Le premier, Abymes, à l’Arsenic en 2015, était déjà tout un programme. Dans ce spectacle étrange qui oscillait entre jeu direct et séquences filmées, Audrey Cavelius portait un masque d’elle-même à 80 ans et jouait tous les possibles du vieillisse­ment. Une working (old) girl, une SDF alcoolique, une montagnard­e fleur bleue ou une star esseulée qui se souvient de ses années dorées… L’effet était saisissant.

Puis, l’année d’après, au far° Festival des arts vivants, à Nyon, l’indocile ficelait Variations, une vertigineu­se émission de radio dans laquelle l’artiste incarnait à elle seule une animatrice et trois intervenan­ts qui présentaie­nt des parcours contrastés de migration. Le mantra de ce spectacle un peu fêlé? Si on reconnaît sa propre étrangeté, on accepte plus facilement les vrais étrangers.

Corps animal et corps social

Cette idée d’identité mouvante est aussi au coeur de Séries, même si ici le récit est plus abstrait. Avec ce travail visuel et chorégraph­ique, Audrey Cavelius montre le corps dans tous ses états. Il est d’abord un corps matière qui semble appartenir aux règnes végétal et minéral. Début fascinant qui rappelle le travail de Philippe Quesne et dans lequel silhouette­s et plantes évoluent dans le même espace-temps.

Le corps est aussi un support de projection­s sociales. Il est lu et vu en fonction de ce qu’il porte et de comment il se comporte. Dans le spectacle, ce corps est celui des posters queer à mi-parcours. C’est un corps plus agressif, plus provocant, qui revendique sa singularit­é et son pouvoir de résistance.
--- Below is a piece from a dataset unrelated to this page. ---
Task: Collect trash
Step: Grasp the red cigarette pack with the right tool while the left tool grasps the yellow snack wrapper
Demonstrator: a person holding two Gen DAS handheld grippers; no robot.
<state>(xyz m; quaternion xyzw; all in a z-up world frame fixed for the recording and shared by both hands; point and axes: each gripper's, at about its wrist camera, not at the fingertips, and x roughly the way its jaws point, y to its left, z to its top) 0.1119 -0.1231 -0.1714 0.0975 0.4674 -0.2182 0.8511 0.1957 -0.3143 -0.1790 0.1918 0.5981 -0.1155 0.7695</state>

Enfin, pour Audrey Cavelius, le corps est un parchemin. Une surface où s’écrit la vie de chacun. C’est le moment où les interprète­s promènent leur caméra de smartphone au plus près de leur peau pour en capter le discours sans mot.

Trois femmes, trois gabarits

Le fait que les trois corps en scène soient si différents joue un rôle important. De la très menue Dominique Godderis à la très plantureus­e Teresa Vitucci en passant par Audrey Cavelius, plus standard, chacune dit: ceci est mon corps, ceci est ma géographie. Dans le public, au moment des parts de peaux projetées sur écran, on saisit rarement de quel endroit il s’agit. On voit des taches, des nervures, des poils et des plis, mais on ne situe pas le spot précis. Dès lors, on voyage sur ces reliefs en toute liberté. La peau au centimètre carré est plus vaste que le corps en entier. Jolie manière de sortir des archétypes de silhouette­s parfaites imposés par la société.

«Séries», d’Audrey Cavelius, axe entre autres son récit sur la création de figures hybrides.